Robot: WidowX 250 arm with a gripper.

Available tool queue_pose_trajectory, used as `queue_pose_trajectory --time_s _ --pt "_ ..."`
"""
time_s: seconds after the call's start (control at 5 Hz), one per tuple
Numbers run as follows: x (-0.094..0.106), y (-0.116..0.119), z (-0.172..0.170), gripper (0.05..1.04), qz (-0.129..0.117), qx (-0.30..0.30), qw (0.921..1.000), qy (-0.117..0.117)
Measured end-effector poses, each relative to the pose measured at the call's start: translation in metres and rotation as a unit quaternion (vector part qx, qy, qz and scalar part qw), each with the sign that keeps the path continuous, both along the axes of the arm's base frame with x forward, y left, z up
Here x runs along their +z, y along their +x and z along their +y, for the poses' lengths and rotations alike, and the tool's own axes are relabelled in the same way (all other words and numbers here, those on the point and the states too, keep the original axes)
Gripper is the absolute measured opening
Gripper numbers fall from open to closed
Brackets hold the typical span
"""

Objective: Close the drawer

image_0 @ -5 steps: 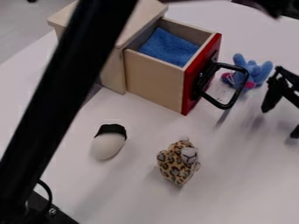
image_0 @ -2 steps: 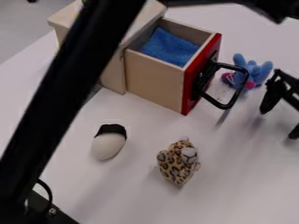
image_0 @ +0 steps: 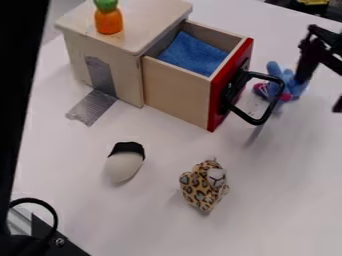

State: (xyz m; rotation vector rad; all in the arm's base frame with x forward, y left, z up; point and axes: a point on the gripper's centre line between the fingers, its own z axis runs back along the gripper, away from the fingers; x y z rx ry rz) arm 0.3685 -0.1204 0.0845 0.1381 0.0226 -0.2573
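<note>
Parted fingers (image_0: 306,64) near blue plush (image_0: 272,88)

We seem to be in a robotics lab. A black robot arm (image_0: 21,100) shares the white surface (image_0: 160,227) with toys.

The table (image_0: 287,210) is bright. Soft, pale gray shadows lie below the handle (image_0: 274,101) and beside the spotted toy (image_0: 202,187).

We see a black pincer (image_0: 320,94). Just beside it: blue plush (image_0: 287,80), pink patches. Near it: red drawer front (image_0: 218,102), black handle (image_0: 257,122). Farther from it: blue cloth (image_0: 192,54), pale wood cabinet (image_0: 123,75), orange-and-green toy (image_0: 108,21), leopard-spotted tan plush (image_0: 202,190), off-white toy (image_0: 123,167) with black end.
</note>
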Motion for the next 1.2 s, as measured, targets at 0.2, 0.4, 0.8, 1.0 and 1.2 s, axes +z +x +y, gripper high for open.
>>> queue_pose_trajectory --time_s 0.2,0.4,0.8,1.0,1.2 --pt "-0.007 -0.002 0.027 0.998 0.010 0.020 0.9997 0.012" --pt "-0.016 -0.004 0.047 0.998 0.020 0.035 0.9990 0.021" --pt "-0.043 -0.013 0.061 0.998 0.053 0.052 0.9971 0.013" --pt "-0.047 -0.015 0.059 0.964 0.056 0.058 0.9967 0.009" --pt "-0.051 -0.016 0.060 0.716 0.057 0.060 0.9966 0.008"
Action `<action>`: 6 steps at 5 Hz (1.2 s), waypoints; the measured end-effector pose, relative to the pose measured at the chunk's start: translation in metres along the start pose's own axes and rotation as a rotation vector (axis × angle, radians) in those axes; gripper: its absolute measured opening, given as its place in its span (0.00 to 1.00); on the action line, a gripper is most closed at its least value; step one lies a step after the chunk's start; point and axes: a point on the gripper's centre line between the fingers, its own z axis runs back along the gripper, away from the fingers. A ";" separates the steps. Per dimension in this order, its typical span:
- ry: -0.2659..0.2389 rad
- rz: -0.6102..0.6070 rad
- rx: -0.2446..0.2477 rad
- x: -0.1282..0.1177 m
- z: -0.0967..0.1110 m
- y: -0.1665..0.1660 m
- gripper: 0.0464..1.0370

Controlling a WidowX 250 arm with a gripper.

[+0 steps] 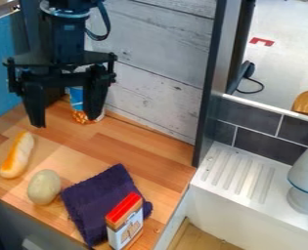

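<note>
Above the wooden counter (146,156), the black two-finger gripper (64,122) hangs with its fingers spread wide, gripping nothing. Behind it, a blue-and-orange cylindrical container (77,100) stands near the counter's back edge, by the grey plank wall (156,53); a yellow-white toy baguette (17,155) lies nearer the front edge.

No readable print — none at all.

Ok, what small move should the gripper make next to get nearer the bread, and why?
Probably a small shift toward the bread before lowering: the open, empty gripper hangs above the wooden counter, and in the image the bread lies below and left of its fingertips.
</note>
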 end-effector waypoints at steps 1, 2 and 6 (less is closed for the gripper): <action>0.010 -0.007 0.015 -0.001 -0.008 0.001 0.96; -0.037 -0.143 -0.010 0.001 -0.044 0.002 0.96; -0.045 -0.635 -0.186 0.030 -0.123 -0.037 0.96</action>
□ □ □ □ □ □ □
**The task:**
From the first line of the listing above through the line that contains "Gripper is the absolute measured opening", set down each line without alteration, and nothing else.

**Problem solution:**
Robot: WidowX 250 arm with a gripper.

Available tool queue_pose_trajectory, used as `queue_pose_trajectory --time_s _ --pt "_ ..."`
"""
time_s: seconds after the call's start (control at 5 Hz), one per tuple
Numbers run as follows: x (-0.094..0.106), y (-0.116..0.119), z (-0.172..0.170), gripper (0.05..1.04), qz (-0.129..0.117), qx (-0.30..0.30), qw (0.921..1.000), qy (-0.117..0.117)
Measured end-effector poses, each relative to the pose measured at the call's start: translation in metres and rotation as a unit quaternion (vector part qx, qy, qz and scalar part qw), each with the sign that keeps the path continuous, both along the axes of the arm's base frame with x forward, y left, z up
Here x runs along their +z, y along their +x and z along their +y, for the poses' lengths and rotations alike, and the tool's own axes are relabelled in the same way (all other words and numbers here, those on the point and the states too, keep the original axes)
Gripper is the absolute measured opening

The exercise concludes with this answer.